What to do:
Show each line from the listing that includes the word "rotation".

Data records:
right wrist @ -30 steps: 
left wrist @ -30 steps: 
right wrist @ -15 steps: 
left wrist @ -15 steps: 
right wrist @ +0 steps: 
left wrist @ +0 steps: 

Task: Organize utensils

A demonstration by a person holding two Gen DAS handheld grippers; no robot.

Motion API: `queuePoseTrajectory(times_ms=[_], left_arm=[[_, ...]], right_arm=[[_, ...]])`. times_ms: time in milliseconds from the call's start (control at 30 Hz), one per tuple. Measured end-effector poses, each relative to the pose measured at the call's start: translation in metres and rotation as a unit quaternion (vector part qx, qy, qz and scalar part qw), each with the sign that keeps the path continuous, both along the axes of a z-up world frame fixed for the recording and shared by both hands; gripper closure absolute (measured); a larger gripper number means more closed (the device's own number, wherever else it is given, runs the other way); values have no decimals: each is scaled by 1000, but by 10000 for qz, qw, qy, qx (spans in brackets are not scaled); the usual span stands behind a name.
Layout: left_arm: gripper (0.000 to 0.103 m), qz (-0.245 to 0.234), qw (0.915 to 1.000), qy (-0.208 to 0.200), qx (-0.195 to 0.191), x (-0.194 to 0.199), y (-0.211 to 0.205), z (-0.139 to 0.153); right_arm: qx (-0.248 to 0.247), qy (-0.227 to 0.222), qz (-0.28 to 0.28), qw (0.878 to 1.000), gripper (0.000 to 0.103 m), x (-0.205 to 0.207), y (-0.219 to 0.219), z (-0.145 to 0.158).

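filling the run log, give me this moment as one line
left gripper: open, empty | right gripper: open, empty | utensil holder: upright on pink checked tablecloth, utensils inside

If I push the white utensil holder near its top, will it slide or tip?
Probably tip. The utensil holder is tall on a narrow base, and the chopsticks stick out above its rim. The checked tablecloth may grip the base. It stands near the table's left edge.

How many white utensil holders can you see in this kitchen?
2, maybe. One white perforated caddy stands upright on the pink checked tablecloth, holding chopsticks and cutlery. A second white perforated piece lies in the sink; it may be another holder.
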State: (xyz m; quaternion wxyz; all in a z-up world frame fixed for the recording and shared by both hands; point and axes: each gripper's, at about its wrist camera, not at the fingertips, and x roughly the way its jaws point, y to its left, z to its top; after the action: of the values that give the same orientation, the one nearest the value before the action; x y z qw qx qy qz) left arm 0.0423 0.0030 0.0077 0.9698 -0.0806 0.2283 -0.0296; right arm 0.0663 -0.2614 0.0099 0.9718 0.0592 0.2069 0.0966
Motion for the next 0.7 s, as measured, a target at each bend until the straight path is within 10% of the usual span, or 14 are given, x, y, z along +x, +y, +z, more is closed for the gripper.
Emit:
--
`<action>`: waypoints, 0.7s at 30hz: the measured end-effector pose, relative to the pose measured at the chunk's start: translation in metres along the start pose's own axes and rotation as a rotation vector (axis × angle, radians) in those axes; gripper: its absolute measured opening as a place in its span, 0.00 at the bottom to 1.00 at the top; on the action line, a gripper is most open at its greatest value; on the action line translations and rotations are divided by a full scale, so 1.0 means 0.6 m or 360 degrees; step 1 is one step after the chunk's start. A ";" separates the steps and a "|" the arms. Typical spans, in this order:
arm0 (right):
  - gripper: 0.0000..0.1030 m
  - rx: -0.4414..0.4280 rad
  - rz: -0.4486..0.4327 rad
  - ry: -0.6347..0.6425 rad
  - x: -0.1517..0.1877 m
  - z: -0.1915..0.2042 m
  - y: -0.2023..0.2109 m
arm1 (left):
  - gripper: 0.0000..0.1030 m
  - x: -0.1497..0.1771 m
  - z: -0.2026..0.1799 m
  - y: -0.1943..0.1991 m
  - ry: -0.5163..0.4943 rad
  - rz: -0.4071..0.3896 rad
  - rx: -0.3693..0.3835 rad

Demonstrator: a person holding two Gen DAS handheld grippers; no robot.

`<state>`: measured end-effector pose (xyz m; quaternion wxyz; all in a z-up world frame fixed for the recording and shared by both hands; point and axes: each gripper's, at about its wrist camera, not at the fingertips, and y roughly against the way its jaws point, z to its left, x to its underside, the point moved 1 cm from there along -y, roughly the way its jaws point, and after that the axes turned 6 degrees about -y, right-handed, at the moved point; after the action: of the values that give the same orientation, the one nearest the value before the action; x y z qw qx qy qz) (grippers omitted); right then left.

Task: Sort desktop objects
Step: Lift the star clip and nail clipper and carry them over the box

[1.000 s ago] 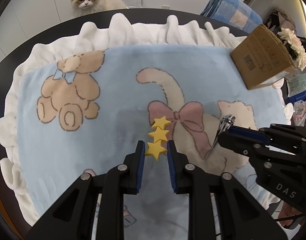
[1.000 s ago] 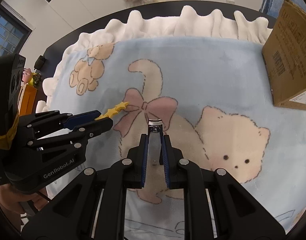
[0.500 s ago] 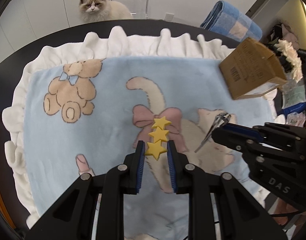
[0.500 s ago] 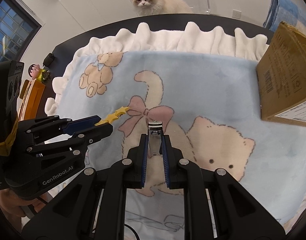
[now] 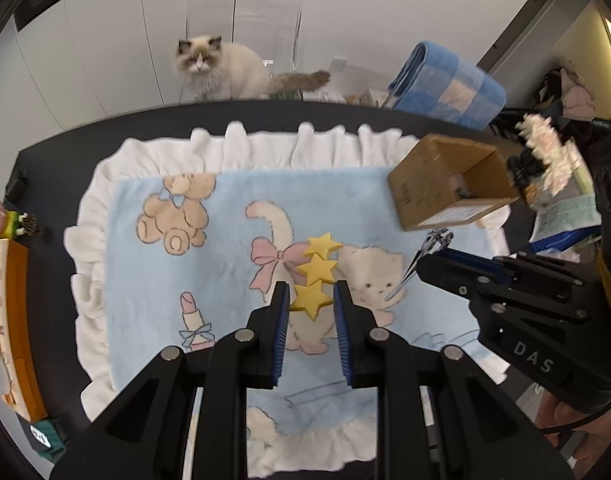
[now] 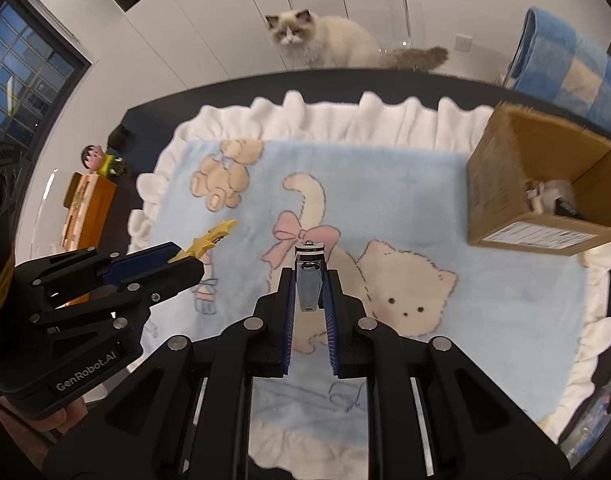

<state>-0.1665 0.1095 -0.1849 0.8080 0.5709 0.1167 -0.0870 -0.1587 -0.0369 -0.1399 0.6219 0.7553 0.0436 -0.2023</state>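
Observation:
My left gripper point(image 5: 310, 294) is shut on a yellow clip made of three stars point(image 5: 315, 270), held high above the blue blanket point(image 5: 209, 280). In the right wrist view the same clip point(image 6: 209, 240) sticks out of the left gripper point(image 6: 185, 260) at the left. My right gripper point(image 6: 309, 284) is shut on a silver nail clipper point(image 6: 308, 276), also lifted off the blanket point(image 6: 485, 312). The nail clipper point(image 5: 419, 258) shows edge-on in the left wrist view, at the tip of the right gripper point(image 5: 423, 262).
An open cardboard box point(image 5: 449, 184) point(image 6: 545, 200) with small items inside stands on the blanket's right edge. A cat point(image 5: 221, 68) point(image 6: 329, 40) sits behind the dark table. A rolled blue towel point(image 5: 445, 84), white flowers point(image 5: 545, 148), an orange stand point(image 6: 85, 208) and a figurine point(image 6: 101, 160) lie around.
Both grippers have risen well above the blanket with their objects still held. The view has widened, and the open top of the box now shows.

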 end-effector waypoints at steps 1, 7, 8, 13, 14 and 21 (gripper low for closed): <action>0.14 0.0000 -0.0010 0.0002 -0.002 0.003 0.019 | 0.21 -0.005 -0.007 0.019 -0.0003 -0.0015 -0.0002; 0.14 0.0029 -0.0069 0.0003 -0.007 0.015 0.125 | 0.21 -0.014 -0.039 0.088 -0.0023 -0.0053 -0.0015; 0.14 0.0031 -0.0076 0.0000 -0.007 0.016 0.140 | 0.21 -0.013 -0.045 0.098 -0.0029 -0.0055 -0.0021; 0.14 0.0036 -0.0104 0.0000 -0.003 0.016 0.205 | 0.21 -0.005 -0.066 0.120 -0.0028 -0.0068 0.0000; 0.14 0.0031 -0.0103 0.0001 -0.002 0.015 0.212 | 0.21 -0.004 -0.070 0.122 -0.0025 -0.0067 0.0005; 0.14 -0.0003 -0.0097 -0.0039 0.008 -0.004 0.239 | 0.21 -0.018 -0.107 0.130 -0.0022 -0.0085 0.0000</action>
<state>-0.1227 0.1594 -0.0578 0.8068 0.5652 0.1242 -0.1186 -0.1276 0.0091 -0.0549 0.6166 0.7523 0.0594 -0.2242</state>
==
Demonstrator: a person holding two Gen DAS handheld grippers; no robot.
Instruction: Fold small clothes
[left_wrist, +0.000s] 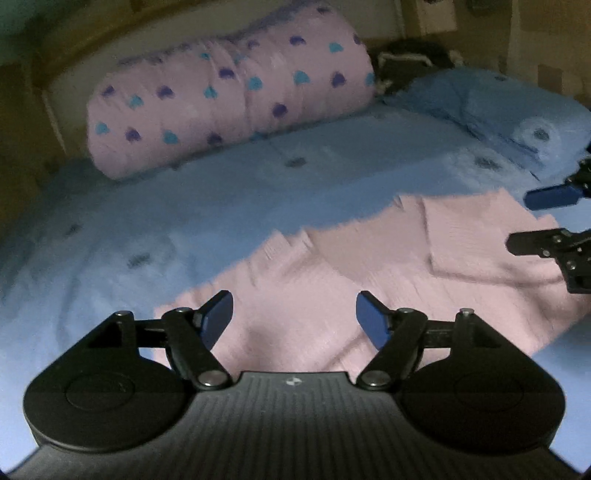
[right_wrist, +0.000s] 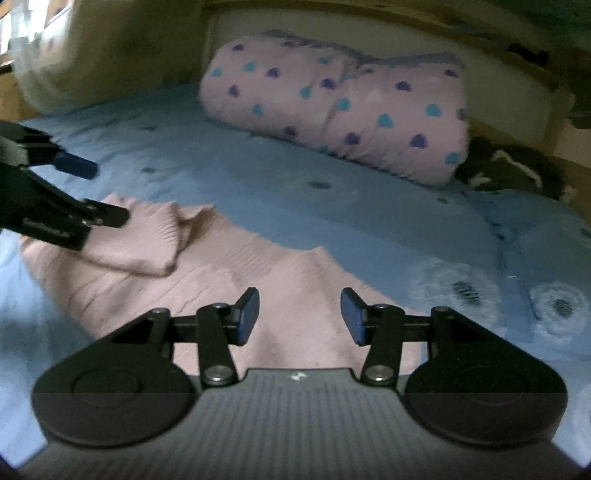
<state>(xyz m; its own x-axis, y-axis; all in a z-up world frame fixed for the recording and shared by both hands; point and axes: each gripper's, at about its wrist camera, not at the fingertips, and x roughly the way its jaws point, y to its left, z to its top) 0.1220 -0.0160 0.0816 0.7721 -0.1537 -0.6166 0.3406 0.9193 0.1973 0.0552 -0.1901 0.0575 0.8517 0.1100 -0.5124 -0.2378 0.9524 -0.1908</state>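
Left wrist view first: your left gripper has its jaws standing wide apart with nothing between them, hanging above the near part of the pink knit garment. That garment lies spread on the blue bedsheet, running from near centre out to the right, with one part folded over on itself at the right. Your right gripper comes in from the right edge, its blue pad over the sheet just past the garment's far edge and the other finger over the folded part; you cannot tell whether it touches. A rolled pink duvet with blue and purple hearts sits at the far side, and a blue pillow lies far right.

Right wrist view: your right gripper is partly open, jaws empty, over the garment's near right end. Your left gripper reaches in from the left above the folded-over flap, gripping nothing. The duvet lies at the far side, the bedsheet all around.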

Output below:
Motion API: `queuePoseTrajectory(times_ms=[_], left_arm=[[_, ...]], right_arm=[[_, ...]])`. times_ms: time in milliseconds from the call's start (control at 30 Hz), one per tuple. Measured end-effector poses, each relative to the pose measured at the call's start: translation in metres and rotation as a unit quaternion (vector part qx, qy, qz and scalar part qw), each with the sign that keeps the path continuous, both along the axes of a z-up world frame fixed for the recording and shared by both hands; gripper closure absolute (measured); a larger gripper number means more closed (the device's own number, wherever else it is given, runs the other way); values have no decimals: each is scaled by 1000, but by 10000 for qz, qw, qy, qx (spans in brackets are not scaled); the usual span stands behind a name.
`<action>`: waypoints, 0.7s at 30hz: the measured end-effector pose, relative to the pose measured at the chunk's start: translation in metres along the start pose's own axes and rotation as a rotation vector (axis × angle, radians) in those axes; gripper: its absolute measured opening as a place in its span, 0.00 at the bottom to 1.00 at the top; on the action line, a gripper is most open at its greatest value; on the action line translations and rotations are divided by a full scale, so 1.0 means 0.6 m or 360 degrees; step 1 is one step after the chunk's start. A ";" separates the steps and a "|" the arms. Typical spans, in this order:

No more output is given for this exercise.